Le Hussard sur Detroit
#60: I hate you now because that goddamn song is going through my head and has been for half an hour.
After 61 I have Olivier Martinez going through mine.
I was going to respond to 60, "You silly! That's a Slade song!" but no one will believe that I didn't hear the Quiet Riot version firstest and mostest.
Le Detroit d'antan a subi une changement de voyelles, et maintentant il est presque détruit.
no one will believe
Dern tootin'. And you know what? the Quiet Riot version is catchier. Just ask eb.
I don't know about you guys, but I thought the Mineshaft was pretty darn strong today.
65: Y a-t-il encore des truites a l'endroit détruit de Detroit?
Bien sûr, ça c'est l'un des deux traites de Detroit.
Not as cognatious as I thought.
Ain't nothin' gonna stop me now, but my innate inability to progress cognatious thunk.
Or the need to sleep.
A little froggie colored pink;
What does that pinky froggie think?
I'll tell you what that froggie thunk:
He thunk "ka-chunk-ka-chunk-ka-chunk."
"Answers.com says Safire wrote the 'nattering nabobs of negativism' line for Agnew."
Always was more interested in turns of phrase than Buchanan. More libertarian than proto-fascist, too, which is a slight improvement (although how a libertarian of any sort could justify working for Tricky Dick, I don't know). Thanks for the corrective reminder.
I'm amused that this is the relevant 'graph from answers.com, though:
Although this phrase is often credited to Agnew himself, it was actually written by William Safire, the legendary columnist for The New York Times, who was a speechwriter for Richard Nixon and Spiro Agnew. Some of Agnew's other pearls were actually written by Patrick Buchanan, another White House speechwriter at the time.I still think of Safire more as the former Nixon speechwriter than as a "legendary columnist," which again shows how very very old I am, I guess. I also think of Buchanan more as "that proto-fascist anti-Semitic Nixonite" than "that guy on Crossfire/McLaughlin/columnist," whatever, too.

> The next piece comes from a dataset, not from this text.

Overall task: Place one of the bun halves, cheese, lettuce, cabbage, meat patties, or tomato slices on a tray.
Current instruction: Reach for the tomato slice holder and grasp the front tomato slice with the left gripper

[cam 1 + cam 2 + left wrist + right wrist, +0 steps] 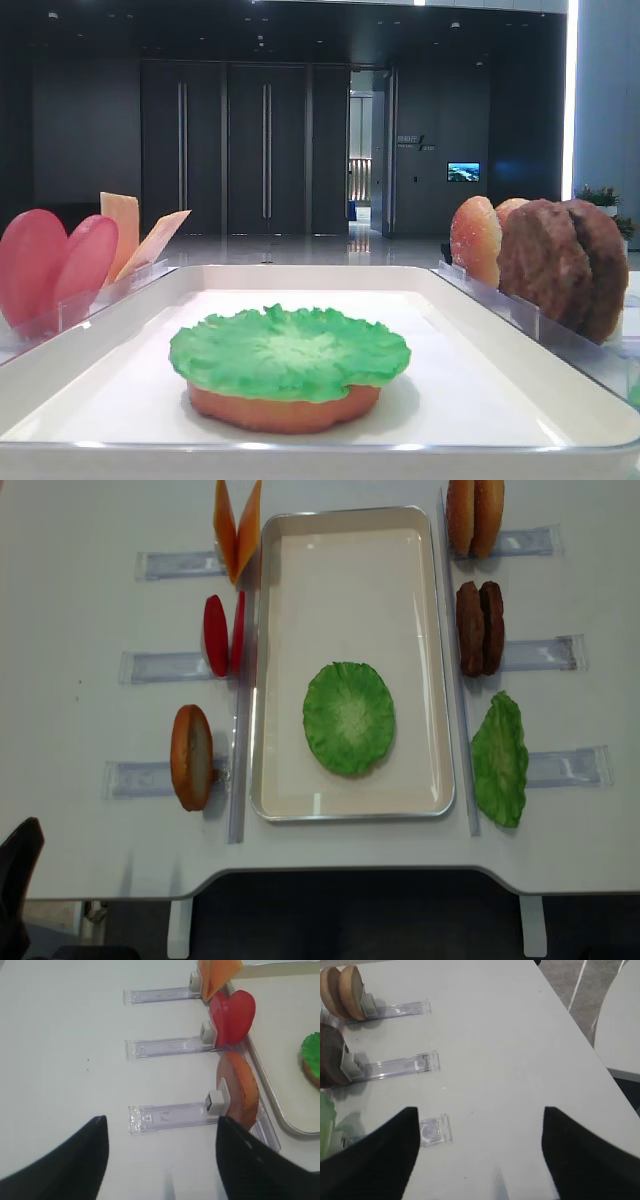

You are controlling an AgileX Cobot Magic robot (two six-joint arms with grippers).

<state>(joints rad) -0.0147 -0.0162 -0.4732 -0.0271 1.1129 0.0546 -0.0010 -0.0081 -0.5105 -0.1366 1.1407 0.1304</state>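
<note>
Table (90, 820): white, carries everything.
Tray (347, 532): centred, rim raised; far half bare, room for layers.
Lettuce (349, 717): lies on a bun half (283, 408) near the tray's near edge.
Meat patties (480, 627), tomato slices (216, 634), cheese (237, 527): upright in clear holders (170, 1117) along the tray's sides, presumably for edge pinching.
Left gripper (162, 1165): jaws wide, empty, above the left-side holders.
Right gripper (480, 1152): spread, empty.
</note>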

I do think of Cheney as "the current Veep," though, not as "Gerald Ford's former chief of staff," or "that former Congressman from Wyoming." Although "old shoot-'em-in-the-face" works, too.
I have officially changed my mind on the Koufax vote. LizardBreath, I understand the appeal of not voting for yourself -- like in Election, although that just gets you George W. Bush (I maintain that that is not really a spoiler) -- but not even keeping the love within the blog? That's just not right.
One of the disadvantages of the Koufax voting system is that they ain't no secret ballot.
CharleyCarp is pretty cool, though -- representing prisoners at Guantanamo, makes nicely reasoned legal points in ObWi comments... I could vote for w-lfs-n under another name, I guess.
Listen to little Ms. Diebold. (No, seriously, representing prisoners is pretty cool. I didn't do a vote count.)
There is a world in which the last sentence of that comment makes sense, but it is not this one.